Work to be completed: Which lines of the listing below contain the word "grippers"? Copy each of them.

Dataset extract:
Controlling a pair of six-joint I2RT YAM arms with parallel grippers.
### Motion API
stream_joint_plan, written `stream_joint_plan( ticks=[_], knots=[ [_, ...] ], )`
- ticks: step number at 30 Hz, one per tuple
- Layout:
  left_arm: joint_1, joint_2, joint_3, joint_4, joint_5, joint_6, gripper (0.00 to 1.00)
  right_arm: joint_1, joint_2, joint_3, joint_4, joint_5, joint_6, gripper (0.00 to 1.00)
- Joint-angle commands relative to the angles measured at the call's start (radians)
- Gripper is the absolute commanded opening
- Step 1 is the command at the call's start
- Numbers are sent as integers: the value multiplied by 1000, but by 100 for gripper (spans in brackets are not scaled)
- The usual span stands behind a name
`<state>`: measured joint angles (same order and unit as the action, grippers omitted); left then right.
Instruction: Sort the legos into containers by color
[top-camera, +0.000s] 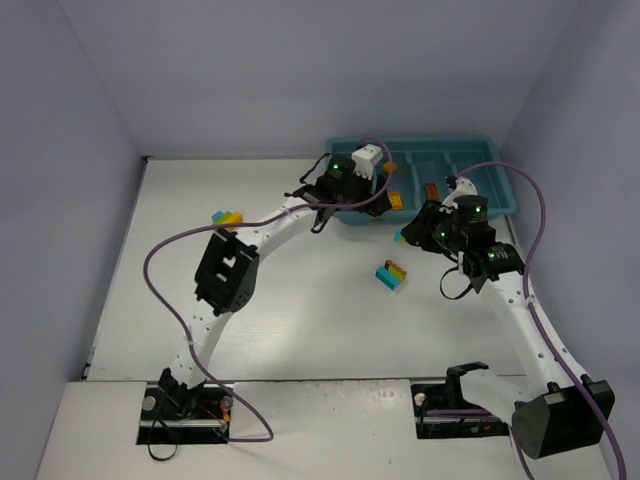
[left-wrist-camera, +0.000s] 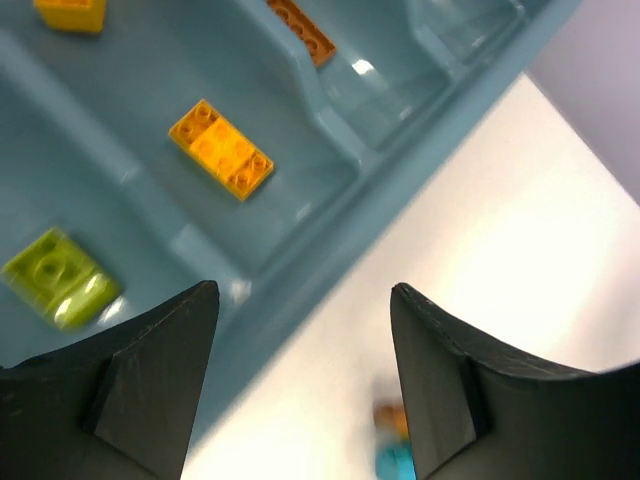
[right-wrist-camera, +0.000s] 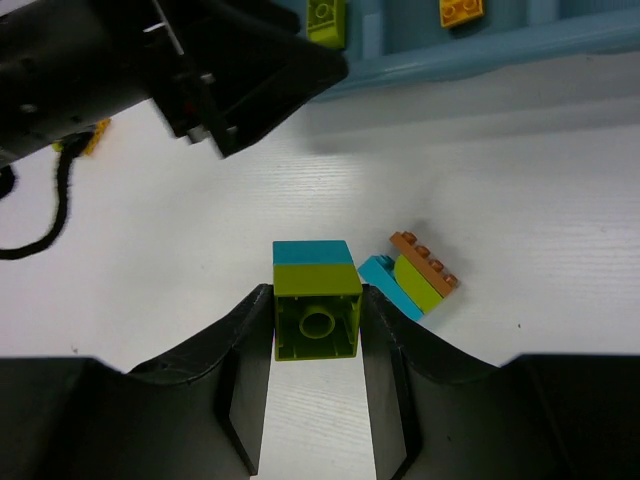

Your solution:
Controlling a pair of six-joint I2RT YAM arms with parallel grippers.
`<state>`: measured joint angles (same order and unit as the action, grippers omitted); left then right.

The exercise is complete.